Teamwork in my case also involves someone I’ve never met. I found a nice podcast that gave me some ideas to help me get more out of my workouts. Get-Fit Guy’s podcast helped me learn more about topics like combining cardio and weight-lifting and good eating habits before and after workouts. Episodes 2, 3, 8, and 14 are especially good.
Bumps in the Road
My wife and I were about a week into our New Year’s-style weight-loss resolution when I sprained my ankle. I had to use a cane for about 10 days and couldn’t use the ankle for more than rehab exercises for several weeks. The injury was depressing at first, but later I realized that it gave me an opportunity to focus on the nutrition side of weight loss.
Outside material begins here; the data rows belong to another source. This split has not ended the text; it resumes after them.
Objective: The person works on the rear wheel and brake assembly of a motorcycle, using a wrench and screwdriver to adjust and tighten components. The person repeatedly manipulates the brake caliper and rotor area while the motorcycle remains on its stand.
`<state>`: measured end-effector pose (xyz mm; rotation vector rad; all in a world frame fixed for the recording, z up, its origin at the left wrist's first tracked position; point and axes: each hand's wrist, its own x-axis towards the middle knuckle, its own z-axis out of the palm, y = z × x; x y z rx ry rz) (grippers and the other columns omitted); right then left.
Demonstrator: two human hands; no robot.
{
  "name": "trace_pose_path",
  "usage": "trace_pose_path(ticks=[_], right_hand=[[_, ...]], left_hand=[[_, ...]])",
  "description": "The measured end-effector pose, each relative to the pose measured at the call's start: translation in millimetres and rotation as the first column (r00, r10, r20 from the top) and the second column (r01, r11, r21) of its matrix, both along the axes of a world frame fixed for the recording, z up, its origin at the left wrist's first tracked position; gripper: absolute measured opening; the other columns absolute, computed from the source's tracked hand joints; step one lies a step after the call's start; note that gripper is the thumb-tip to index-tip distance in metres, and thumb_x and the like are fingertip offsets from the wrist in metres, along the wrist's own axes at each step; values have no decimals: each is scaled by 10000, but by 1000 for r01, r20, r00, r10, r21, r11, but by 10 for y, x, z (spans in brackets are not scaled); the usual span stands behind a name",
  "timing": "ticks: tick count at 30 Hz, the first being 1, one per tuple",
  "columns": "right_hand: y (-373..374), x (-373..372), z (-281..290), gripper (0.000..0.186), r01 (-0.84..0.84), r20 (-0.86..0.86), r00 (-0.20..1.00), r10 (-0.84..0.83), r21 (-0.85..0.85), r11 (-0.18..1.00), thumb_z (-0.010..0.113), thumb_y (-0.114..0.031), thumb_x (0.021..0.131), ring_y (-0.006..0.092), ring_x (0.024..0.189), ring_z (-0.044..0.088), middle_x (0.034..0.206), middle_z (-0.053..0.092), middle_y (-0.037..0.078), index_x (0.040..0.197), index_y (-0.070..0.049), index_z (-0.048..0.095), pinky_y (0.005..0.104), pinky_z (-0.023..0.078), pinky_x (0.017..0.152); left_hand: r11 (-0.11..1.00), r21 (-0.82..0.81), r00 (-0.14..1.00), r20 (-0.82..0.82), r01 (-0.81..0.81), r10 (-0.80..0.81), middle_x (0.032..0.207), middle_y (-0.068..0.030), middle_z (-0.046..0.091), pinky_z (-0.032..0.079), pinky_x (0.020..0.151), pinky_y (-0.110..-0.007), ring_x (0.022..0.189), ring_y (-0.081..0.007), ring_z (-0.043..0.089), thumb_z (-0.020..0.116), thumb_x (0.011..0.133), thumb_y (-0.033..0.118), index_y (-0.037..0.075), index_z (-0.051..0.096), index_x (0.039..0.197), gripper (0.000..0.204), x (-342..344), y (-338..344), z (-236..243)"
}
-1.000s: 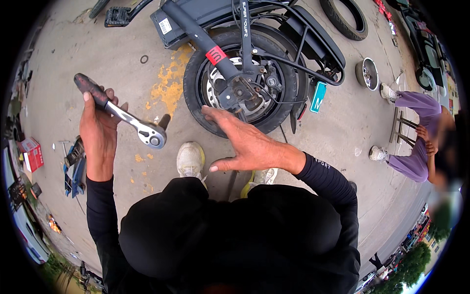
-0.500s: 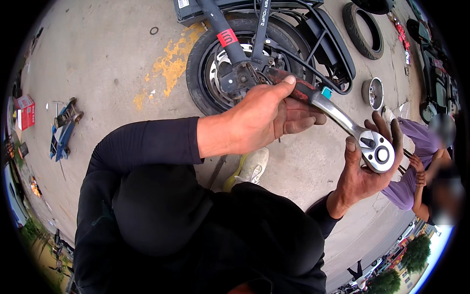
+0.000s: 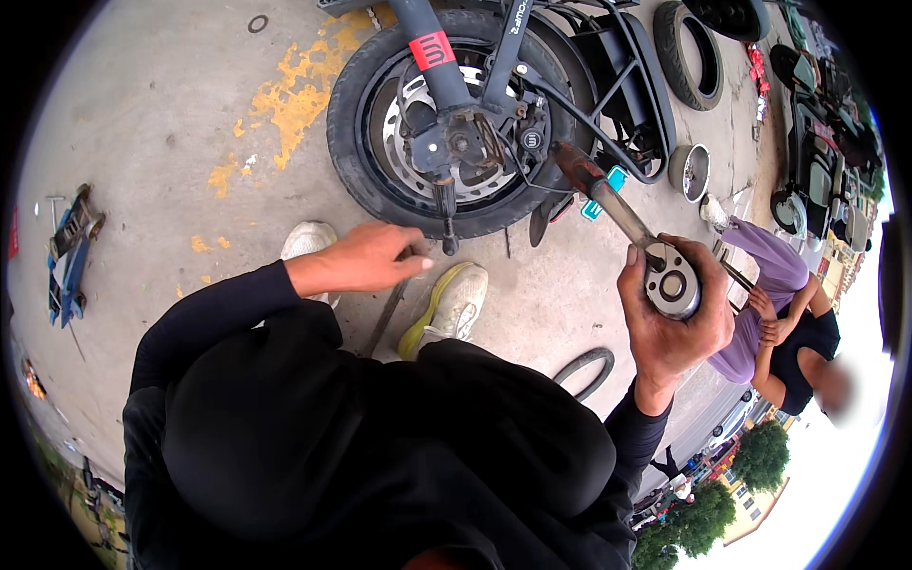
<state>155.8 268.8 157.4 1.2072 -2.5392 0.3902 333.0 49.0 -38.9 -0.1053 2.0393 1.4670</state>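
My right hand [image 3: 679, 328] is closed around the head of a ratchet wrench [image 3: 629, 217]. The round metal head faces up between thumb and fingers, and the worn red-and-black handle points away toward the wheel. My left hand [image 3: 366, 256] is off the wrench, nearer to me than the wheel, its fingers loosely bent with nothing visible in them. Ahead lies a wheel [image 3: 344, 123] with a black tyre and a slotted brake disc [image 3: 392, 128]. A dark frame arm with a red band [image 3: 431, 50] crosses it to the hub [image 3: 459, 142].
A loose tyre [image 3: 665, 47] and a metal bowl [image 3: 676, 171] of small parts are at the far right. A person in purple trousers [image 3: 774, 261] crouches at right. A blue jack [image 3: 66, 271] stands at left. A black rubber ring [image 3: 606, 366] lies near my right forearm.
My left hand has come off the wrench handle and moved left and down. My right hand has drawn the wrench left. The view has shifted, uncovering the wheel hub.
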Motion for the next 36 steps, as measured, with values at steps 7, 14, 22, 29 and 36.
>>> trace_pose_path(ticks=[7, 14, 22, 29, 36], right_hand=[[-179, 182, 393, 440, -201, -114, 976, 184, -154, 967, 839, -128, 783, 255, 643, 696, 768, 678, 144, 1083, 62, 581, 297, 550, 600], [-272, 36, 65, 366, -8, -7, 1000, 8, -2, 1000, 897, -138, 686, 196, 617, 678, 769, 707, 41, 965, -60, 674, 287, 515, 605], [-343, 38, 46, 372, 3, -14, 1000, -5, -121, 993, 888, -95, 698, 209, 659, 702, 759, 690, 76, 972, -15, 648, 287, 541, 634], [-276, 71, 97, 352, 157, 165, 978, -128, -174, 972, 891, -96, 723, 153, 709, 721, 775, 708, 61, 963, -20, 646, 266, 559, 687], [-209, -5, -62, 382, 88, 110, 991, -78, -92, 992, 899, -125, 679, 198, 658, 702, 790, 701, 71, 961, -47, 654, 288, 537, 644]], left_hand=[[614, -154, 629, -302, -774, 717, 906, -128, 633, 503, 743, -386, 784, -229, 595, 716, 949, 306, -15, 584, 1099, 378, 235, -458, -462], [491, -143, 510, -315, -859, 800, 1010, -119, 576, 497, 829, -352, 881, -204, 549, 783, 886, 215, -37, 535, 1167, 452, 136, -536, -889], [438, -102, 448, -282, -893, 848, 982, -90, 557, 496, 803, -330, 851, -175, 540, 803, 849, 139, -19, 525, 1153, 441, 105, -569, -928], [433, -119, 448, -294, -893, 844, 956, -73, 546, 490, 790, -316, 828, -159, 524, 809, 839, 132, -19, 521, 1141, 444, 111, -647, -914], [472, -99, 478, -310, -876, 822, 968, -69, 543, 488, 775, -311, 827, -154, 517, 809, 841, 136, -19, 515, 1140, 447, 143, -603, -956]])
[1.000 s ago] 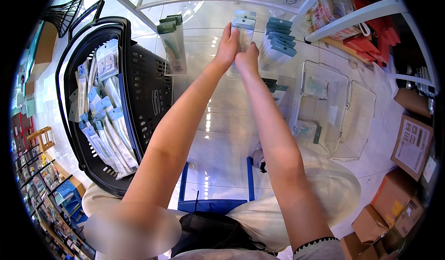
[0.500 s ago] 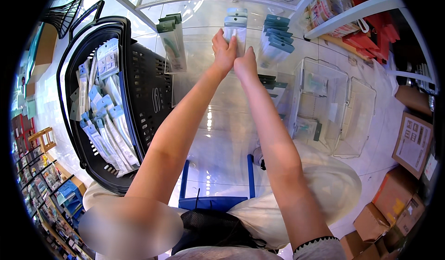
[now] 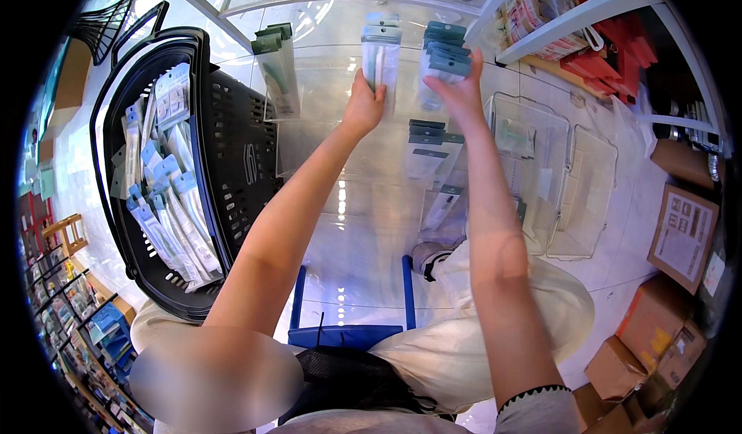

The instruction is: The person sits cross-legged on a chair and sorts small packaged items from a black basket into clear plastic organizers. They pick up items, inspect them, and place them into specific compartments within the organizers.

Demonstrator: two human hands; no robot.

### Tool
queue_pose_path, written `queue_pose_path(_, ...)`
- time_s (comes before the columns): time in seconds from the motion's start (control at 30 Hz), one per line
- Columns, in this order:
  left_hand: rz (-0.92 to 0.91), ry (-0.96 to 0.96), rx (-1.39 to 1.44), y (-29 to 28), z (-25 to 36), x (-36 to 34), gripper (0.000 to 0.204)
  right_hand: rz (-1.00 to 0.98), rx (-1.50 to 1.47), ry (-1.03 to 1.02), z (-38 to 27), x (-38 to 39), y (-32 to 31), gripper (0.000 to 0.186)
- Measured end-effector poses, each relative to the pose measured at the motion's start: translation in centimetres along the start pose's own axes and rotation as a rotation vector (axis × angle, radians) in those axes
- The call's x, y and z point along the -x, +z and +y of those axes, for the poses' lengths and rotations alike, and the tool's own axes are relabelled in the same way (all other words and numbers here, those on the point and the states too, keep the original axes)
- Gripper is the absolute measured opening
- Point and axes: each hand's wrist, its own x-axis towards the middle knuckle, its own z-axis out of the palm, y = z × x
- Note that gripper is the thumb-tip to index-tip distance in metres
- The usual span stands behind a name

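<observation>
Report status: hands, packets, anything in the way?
Left hand gripping middle packets. Right hand around right-hand packets. Black basket at left, apparently not blocking either.

A shop, this: black basket (image 3: pixel 241 117) loaded with slim packs (image 3: pixel 185 237), hang-tab packets (image 3: pixel 447 47) lined up in rows, goods-crammed shelves (image 3: pixel 69 310) down the left, cardboard cartons (image 3: pixel 653 318) on the right!
</observation>
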Motion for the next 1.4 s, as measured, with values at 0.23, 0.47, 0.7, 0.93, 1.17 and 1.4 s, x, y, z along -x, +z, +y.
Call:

I managed to lose a little weight while my ankle healed, and that gave me confidence in our nutrition plan.
The last time I lost a lot of weight I was single, so I could work out just about any time I wanted to. I used a gym at work and managed to work out 4 or 5 times a week. With a family I have lots of time commitments, and my early start at work means exercising in the morning isn’t attractive at all. So my gym time is during the weekend whenever I can make time. I do a little working out at home, but the focus of a gym and the lack of distractions makes it the best place for me to exercise. That means I usually don’t work out more than twice a week, but it does help me focus on making my workouts as productive as possible.
So as the end of the year approaches, my wife and I doing pretty well on our New Year’s-style weight-loss resolution. Old-fashioned diet and exercise really do work, and if you’re willing to put in the effort and gain the discipline you need, you really can improve your fitness and live a healthier life.